# Directions
Of the material below, the lines to be retyped are those from the line containing "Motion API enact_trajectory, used" through the line containing "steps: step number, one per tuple", inclusive; reproduce them exactly.

··· Dataset content ···

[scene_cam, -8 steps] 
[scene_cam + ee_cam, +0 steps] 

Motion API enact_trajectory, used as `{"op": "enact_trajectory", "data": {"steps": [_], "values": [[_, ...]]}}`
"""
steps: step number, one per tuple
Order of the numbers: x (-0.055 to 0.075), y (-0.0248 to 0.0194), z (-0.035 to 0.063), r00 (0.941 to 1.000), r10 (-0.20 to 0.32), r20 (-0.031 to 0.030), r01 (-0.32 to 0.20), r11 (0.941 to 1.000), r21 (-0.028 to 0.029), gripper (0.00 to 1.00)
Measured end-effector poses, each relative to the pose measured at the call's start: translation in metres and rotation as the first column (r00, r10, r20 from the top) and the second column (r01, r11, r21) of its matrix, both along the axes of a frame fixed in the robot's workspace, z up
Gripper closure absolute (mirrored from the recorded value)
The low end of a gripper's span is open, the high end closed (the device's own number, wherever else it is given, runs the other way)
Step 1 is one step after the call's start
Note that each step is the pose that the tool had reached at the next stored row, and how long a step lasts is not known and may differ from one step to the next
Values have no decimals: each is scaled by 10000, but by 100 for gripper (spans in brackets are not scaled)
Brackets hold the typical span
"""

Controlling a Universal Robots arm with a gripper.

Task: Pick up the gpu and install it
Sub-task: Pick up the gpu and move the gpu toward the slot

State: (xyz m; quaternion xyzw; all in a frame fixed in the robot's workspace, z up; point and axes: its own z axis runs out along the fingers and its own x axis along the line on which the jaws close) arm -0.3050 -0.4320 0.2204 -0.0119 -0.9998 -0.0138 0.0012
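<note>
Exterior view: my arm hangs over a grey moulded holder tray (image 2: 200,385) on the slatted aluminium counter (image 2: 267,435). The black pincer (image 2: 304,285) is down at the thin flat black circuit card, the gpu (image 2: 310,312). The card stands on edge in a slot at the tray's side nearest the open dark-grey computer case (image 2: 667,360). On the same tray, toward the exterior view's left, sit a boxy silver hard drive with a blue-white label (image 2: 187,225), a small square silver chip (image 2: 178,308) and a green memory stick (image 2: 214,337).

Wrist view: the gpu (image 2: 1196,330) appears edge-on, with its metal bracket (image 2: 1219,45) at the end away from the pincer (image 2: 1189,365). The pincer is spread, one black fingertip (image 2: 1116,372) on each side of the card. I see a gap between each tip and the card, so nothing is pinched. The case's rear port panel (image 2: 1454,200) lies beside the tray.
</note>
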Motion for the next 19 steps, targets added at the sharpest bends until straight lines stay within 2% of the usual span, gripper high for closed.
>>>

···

# Result for this task
Motion API enact_trajectory, used as `{"op": "enact_trajectory", "data": {"steps": [_], "values": [[_, ...]]}}`
"""
steps: step number, one per tuple

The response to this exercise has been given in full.